Hi,
I am eager to try out the new MrVI (scVI tools version 1.2.0) on my data, but I am running into the following error.
Here is how I set up the model:
MRVI.setup_anndata(adata_immune, sample_key= 'sample', batch_key = "version_10x", layer = 'counts')
model = MRVI(adata_immune)
The error occurs when training the model.
model.train(max_epochs=400)
Trainer will use only 1 of 2 GPUs because it is running inside an interactive / notebook environment. You may try to set `Trainer(devices=2)` but please note that multi-GPU inside interactive / notebook environments is considered experimental and unstable.
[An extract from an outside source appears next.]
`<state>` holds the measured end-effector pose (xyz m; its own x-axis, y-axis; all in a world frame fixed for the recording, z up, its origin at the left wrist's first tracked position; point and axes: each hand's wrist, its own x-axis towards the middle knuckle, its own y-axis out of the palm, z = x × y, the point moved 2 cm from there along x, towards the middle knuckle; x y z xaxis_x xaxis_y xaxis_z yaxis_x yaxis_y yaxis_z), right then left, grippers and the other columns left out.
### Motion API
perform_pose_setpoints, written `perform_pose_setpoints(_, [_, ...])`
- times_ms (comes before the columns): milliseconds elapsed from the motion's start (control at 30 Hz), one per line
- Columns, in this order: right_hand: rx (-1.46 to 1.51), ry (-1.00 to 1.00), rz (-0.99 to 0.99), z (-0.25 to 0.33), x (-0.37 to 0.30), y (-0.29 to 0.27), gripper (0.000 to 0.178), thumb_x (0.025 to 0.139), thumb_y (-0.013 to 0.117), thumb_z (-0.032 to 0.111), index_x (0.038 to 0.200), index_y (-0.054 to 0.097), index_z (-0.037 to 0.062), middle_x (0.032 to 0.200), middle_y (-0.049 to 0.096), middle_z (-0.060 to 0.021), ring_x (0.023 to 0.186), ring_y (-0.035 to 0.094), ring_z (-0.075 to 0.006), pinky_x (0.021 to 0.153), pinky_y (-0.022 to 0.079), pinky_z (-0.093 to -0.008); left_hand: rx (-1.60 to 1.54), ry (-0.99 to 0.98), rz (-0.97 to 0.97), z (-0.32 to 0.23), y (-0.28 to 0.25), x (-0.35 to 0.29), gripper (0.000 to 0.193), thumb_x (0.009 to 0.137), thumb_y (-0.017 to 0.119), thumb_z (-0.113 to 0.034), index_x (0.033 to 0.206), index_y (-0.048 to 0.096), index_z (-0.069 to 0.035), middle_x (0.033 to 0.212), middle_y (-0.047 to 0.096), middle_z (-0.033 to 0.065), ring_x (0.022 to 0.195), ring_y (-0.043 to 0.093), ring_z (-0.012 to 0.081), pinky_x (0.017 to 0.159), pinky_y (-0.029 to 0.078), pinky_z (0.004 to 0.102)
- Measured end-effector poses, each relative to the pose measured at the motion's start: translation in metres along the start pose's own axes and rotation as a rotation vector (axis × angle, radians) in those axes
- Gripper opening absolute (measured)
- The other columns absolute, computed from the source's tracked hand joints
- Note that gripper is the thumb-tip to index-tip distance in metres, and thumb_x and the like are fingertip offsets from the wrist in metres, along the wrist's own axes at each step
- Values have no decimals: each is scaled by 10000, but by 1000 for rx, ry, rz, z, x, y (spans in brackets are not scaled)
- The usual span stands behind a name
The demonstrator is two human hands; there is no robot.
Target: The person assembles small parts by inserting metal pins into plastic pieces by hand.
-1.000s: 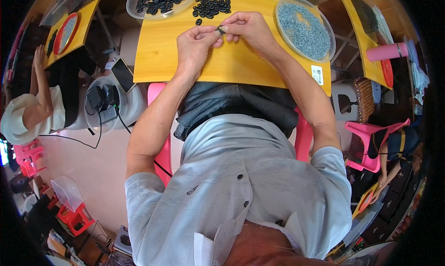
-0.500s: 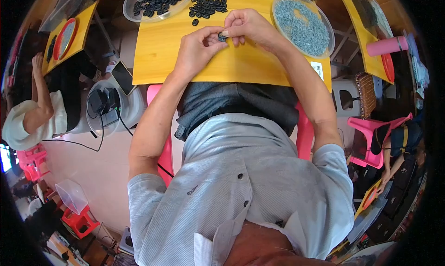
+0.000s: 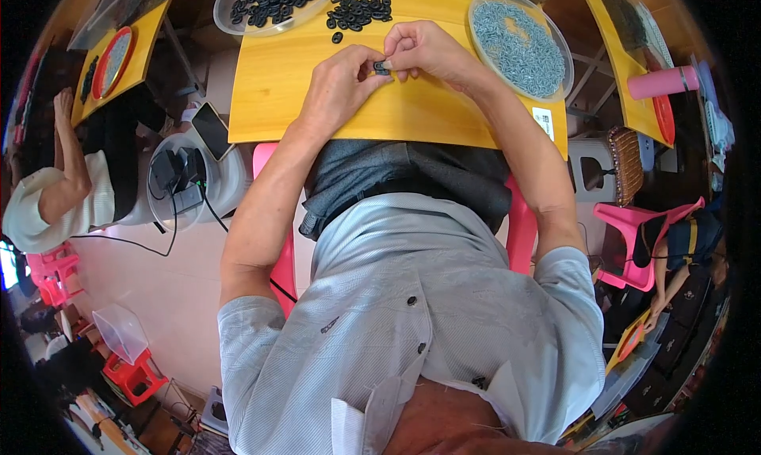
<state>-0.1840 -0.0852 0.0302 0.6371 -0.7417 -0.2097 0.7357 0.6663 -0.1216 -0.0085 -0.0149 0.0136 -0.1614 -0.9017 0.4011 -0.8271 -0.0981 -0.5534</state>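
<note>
Over the middle of the yellow table, my left hand (image 3: 342, 86) pinches a small black plastic part (image 3: 381, 68) between thumb and index finger. My right hand (image 3: 418, 52) meets it from the right. Its thumb and index finger press together at the part's edge, and any tiny thing between them is too small to make out. Beyond my hands lies a loose pile of similar black oval parts (image 3: 361, 11). A clear round tub (image 3: 275, 29) at the far left holds many more. To the right, a clear tub (image 3: 567, 55) is filled with small silvery screws (image 3: 519, 63).
The yellow table (image 3: 277, 110) ends just in front of my lap. On my left, a stool carries black adapters (image 3: 178, 170) with cables, beside a phone (image 3: 211, 130). Other people sit at yellow tables on both sides. A pink bottle (image 3: 663, 82) is on the right table.
Both hands stay together over nearly the same spot. The black part has turned slightly, and more of it shows between my fingers.
</note>
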Motion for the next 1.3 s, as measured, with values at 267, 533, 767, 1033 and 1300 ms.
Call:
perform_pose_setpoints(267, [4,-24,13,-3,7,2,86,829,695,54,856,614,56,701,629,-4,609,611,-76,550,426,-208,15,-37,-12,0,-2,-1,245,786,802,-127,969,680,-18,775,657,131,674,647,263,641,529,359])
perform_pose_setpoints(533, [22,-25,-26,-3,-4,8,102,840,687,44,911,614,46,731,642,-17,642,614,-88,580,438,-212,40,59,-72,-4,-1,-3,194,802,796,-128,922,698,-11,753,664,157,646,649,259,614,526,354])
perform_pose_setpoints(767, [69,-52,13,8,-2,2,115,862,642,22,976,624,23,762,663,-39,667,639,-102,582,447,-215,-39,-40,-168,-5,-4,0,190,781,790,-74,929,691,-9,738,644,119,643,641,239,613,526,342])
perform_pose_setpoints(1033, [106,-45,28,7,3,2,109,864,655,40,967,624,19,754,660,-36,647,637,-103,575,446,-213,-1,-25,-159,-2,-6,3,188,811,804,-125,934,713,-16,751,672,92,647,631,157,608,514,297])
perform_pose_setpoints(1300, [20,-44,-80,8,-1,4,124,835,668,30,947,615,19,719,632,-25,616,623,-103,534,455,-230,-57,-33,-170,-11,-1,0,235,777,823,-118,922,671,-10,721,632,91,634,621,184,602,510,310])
Your mileage may vary.
---------------------------------------------------------------------------
RuntimeError Traceback (most recent call last)
Cell In[43], line 1
----> 1 model.train(max_epochs=400) #, accelerator='gpu', devices=1)
3 # default accelerator='auto'
4 # note: model takes time to run -- run overnight with accelerator='cpu' and only got to 88%
File ~/.local/lib/python3.10/site-packages/scvi/external/mrvi/_model.py:252, in MRVI.train(self, max_epochs, accelerator, devices, train_size, validation_size, batch_size, early_stopping, plan_kwargs, **trainer_kwargs)
248 plan_kwargs = plan_kwargs or {}
249 train_kwargs["plan_kwargs"] = dict(
250 deepcopy(DEFAULT_TRAIN_KWARGS["plan_kwargs"]), **plan_kwargs
251 )
--> 252 super().train(**train_kwargs)
File ~/.local/lib/python3.10/site-packages/scvi/model/base/_jaxmixin.py:68, in JaxTrainingMixin.train(self, max_epochs, accelerator, devices, train_size, validation_size, shuffle_set_split, batch_size, datasplitter_kwargs, plan_kwargs, **trainer_kwargs)
65 if max_epochs is None:
66 max_epochs = get_max_epochs_heuristic(self.adata.n_obs)
---> 68 _, _, device = parse_device_args(
69 accelerator,
70 devices,
71 return_device="jax",
72 validate_single_device=True,
73 )
74 try:
75 self.module.to(device)
File ~/.local/lib/python3.10/site-packages/scvi/model/_utils.py:145, in parse_device_args(accelerator, devices, return_device, validate_single_device)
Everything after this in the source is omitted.